Iterate Over the Characters of a String in Java
Last Updated :
28 Feb, 2022
Given string str of length N, the task is to traverse the string and print all the characters of the given string.
Illustration:
Input : “GeeksforGeeks”
Output : G e e k s f o r G e e k s
Input. : “Coder”
Output : C o d e r
Methods:
- Using Naive Approach
- Using String.toCharArray() method
- Using CharacterIterator
- Using StringTokenizer
- Using String.split() method
- Using Guava Library
- Using String.chars() method
- Using Code Points
Method 1: Naive Approach
The simplest approach to solve this problem is to iterate a loop over the range [0, N – 1], where N denotes the length of the string, using the variable i and print the value of str[i].
Example
Java
import java.io.*;
import java.util.*;
class GFG {
static void traverseString(String str)
{
for (int i = 0; i < str.length(); i++) {
System.out.print(str.charAt(i) + " ");
}
}
public static void main(String[] args)
{
String str = "GeeksforGeeks";
traverseString(str);
}
}
|
Output
G e e k s f o r G e e k s
Time Complexity: O(N)
Auxiliary Space: O(1)
Method 2: Using String.toCharArray() method
In this approach, we convert string to a character array using String.toCharArray() method. Then iterate the character array using for loop or for-each loop.
Example
Java
import java.io.*;
import java.util.*;
class GFG {
static void traverseString(String str)
{
char[] ch = str.toCharArray();
for (int i = 0; i < ch.length; i++) {
System.out.print(ch[i] + " ");
}
}
public static void main(String[] args)
{
String str = "GeeksforGeeks";
traverseString(str);
}
}
|
Output
G e e k s f o r G e e k s
Time Complexity: O(N)
Auxiliary Space: O(N)
Method 3: Using CharacterIterator
In this approach, we use the CharacterIterator methods current() to get the current character and next() to move forward by one position.

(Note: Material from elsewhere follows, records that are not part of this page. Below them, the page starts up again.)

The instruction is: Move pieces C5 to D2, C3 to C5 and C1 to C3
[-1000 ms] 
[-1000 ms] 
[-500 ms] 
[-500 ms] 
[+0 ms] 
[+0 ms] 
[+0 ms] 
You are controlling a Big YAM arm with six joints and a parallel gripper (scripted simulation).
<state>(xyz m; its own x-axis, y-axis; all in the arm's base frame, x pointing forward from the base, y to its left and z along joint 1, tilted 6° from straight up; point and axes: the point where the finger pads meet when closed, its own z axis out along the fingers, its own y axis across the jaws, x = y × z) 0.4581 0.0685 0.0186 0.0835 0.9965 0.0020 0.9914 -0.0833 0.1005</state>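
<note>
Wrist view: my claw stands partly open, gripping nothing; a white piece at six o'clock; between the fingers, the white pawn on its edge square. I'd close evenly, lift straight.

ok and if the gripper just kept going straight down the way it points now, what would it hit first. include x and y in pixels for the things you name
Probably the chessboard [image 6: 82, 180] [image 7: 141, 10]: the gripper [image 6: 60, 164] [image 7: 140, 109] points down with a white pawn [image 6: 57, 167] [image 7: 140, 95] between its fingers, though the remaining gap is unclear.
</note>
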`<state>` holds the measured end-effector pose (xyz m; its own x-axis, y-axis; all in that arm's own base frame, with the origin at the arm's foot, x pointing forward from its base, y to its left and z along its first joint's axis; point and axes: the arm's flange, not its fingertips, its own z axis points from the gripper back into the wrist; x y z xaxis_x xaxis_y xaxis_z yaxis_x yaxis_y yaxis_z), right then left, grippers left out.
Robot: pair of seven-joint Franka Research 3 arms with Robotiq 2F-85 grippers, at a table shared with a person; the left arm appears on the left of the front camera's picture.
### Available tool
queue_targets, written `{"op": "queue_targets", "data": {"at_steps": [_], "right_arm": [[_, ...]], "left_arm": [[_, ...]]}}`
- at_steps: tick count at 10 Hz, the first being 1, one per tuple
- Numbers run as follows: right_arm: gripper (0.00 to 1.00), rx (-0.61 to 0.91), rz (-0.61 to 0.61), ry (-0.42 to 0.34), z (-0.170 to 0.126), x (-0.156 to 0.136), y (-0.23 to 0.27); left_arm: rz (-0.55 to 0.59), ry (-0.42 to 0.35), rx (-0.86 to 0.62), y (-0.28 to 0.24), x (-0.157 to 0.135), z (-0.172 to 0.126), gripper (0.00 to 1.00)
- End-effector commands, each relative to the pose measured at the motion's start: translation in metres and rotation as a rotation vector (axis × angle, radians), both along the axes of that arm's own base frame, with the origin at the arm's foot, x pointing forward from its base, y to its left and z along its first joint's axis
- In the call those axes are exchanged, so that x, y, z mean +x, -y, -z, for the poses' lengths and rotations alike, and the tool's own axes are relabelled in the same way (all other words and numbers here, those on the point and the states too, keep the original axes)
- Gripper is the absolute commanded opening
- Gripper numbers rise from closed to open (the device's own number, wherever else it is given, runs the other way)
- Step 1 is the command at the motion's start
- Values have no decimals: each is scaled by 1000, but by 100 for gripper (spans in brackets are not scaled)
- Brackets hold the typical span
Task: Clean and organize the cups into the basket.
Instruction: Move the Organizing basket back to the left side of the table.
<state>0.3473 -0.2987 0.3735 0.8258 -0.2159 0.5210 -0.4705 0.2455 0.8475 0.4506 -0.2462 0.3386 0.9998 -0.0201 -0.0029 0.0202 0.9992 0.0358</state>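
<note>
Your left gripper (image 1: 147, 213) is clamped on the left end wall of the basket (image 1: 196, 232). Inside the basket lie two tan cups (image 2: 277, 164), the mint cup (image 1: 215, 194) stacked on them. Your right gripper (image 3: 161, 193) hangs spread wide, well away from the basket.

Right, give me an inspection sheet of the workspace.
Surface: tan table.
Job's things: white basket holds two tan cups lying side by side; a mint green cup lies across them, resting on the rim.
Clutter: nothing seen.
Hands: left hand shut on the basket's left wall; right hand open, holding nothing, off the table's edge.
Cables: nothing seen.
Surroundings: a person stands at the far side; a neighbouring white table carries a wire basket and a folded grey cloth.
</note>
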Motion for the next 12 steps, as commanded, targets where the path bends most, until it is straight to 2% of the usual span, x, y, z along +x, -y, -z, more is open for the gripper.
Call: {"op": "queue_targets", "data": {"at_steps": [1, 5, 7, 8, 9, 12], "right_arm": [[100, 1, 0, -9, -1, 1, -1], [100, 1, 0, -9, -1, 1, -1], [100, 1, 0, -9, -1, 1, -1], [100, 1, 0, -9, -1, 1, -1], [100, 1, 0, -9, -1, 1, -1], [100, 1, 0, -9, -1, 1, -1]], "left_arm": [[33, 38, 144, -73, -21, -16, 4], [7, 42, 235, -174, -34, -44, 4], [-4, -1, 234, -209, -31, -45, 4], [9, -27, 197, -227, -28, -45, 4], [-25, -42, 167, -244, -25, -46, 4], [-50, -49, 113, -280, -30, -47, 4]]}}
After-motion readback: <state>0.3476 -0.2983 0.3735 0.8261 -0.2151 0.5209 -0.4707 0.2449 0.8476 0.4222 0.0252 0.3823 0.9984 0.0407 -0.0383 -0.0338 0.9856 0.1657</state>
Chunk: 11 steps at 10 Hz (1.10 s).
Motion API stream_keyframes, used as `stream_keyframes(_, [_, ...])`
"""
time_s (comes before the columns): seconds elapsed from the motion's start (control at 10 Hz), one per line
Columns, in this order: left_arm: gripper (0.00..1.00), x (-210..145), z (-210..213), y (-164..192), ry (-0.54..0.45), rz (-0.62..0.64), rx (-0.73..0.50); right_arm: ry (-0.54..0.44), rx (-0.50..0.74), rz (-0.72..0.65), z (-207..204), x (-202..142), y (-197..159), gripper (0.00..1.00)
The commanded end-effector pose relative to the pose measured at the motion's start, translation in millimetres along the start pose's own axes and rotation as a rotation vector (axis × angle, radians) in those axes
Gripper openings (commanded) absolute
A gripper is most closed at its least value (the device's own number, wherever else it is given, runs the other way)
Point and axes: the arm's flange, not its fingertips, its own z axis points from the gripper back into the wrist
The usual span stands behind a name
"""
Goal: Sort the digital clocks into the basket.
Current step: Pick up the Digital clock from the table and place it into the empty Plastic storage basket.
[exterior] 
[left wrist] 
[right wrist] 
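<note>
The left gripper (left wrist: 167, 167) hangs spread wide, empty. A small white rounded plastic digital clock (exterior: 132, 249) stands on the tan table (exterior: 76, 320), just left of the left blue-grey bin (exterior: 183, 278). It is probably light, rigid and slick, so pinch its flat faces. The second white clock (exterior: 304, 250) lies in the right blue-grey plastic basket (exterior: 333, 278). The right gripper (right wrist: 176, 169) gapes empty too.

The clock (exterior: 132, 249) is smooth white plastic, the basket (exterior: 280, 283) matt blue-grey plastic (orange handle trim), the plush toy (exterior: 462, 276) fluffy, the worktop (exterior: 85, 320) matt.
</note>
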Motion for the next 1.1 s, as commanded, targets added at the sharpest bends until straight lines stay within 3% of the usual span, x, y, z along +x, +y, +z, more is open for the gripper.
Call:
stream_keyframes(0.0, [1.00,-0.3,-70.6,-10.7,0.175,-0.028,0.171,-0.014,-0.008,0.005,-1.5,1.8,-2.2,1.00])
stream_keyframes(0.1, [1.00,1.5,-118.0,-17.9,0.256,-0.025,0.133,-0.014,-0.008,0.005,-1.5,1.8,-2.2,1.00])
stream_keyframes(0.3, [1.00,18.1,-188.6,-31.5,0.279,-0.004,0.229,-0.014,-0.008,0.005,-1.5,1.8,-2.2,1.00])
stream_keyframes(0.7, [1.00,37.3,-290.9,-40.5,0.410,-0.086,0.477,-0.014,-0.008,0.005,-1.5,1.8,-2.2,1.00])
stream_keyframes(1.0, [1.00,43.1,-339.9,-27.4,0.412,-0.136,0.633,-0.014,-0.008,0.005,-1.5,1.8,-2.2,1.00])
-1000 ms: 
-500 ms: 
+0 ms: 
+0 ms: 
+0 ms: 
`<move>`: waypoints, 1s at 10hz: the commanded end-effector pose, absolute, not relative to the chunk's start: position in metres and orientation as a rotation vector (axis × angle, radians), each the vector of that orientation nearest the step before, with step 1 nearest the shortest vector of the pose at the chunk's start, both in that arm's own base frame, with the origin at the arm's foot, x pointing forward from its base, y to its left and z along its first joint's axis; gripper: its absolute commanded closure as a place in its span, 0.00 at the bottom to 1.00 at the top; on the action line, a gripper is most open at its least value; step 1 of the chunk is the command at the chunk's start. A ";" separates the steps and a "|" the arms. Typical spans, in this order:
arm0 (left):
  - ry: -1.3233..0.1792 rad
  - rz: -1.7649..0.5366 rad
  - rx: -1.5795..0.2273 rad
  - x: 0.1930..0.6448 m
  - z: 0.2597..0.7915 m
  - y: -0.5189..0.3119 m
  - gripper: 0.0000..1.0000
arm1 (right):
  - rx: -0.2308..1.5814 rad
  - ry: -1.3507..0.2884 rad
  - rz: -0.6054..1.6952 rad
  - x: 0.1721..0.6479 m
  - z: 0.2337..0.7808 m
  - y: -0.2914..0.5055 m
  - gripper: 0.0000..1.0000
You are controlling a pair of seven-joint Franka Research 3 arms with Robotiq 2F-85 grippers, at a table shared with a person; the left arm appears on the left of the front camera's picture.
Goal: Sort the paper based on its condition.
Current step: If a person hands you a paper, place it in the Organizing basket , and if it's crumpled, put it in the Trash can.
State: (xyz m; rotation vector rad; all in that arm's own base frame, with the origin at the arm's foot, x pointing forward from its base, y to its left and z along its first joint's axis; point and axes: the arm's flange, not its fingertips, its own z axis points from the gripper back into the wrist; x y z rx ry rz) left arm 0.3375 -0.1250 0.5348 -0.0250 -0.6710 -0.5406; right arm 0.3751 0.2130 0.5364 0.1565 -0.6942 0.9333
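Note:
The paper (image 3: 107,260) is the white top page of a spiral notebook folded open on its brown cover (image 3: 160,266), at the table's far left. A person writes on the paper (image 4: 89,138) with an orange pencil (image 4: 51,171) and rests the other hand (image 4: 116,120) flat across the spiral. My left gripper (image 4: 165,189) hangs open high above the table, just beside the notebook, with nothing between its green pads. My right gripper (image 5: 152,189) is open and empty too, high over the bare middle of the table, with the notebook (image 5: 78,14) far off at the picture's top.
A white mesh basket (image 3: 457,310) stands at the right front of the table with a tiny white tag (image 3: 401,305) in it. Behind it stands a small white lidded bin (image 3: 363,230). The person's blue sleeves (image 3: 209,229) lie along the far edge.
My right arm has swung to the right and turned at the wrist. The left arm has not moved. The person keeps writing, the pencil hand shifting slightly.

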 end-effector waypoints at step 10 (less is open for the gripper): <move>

StringCharacterIterator provides the implementation of CharacterIterator.
Example
Java
import java.io.*;
import java.text.*;
class GFG {
static void traverseString(String str)
{
CharacterIterator it
= new StringCharacterIterator(str);
while (it.current() != CharacterIterator.DONE) {
System.out.print(it.current() + " ");
it.next();
}
}
public static void main(String[] args)
{
String str = "GeeksforGeeks";
traverseString(str);
}
}
|
Output
G e e k s f o r G e e k s
Time Complexity: O(N)
Auxiliary Space: O(1)
Method 4: Using StringTokenizer
In this approach, we use StringTokenizer class in Java. It breaks a string into tokens based on the delimiter. Its usage is discouraged.
StringTokenizer(String str, String delim, boolean flag):
The first two parameters have same meaning. The flag
serves following purpose.
If the flag is false, delimiter characters serve to
separate tokens. For example, if string is "hello geeks"
and delimiter is " ", then tokens are "hello" and "geeks".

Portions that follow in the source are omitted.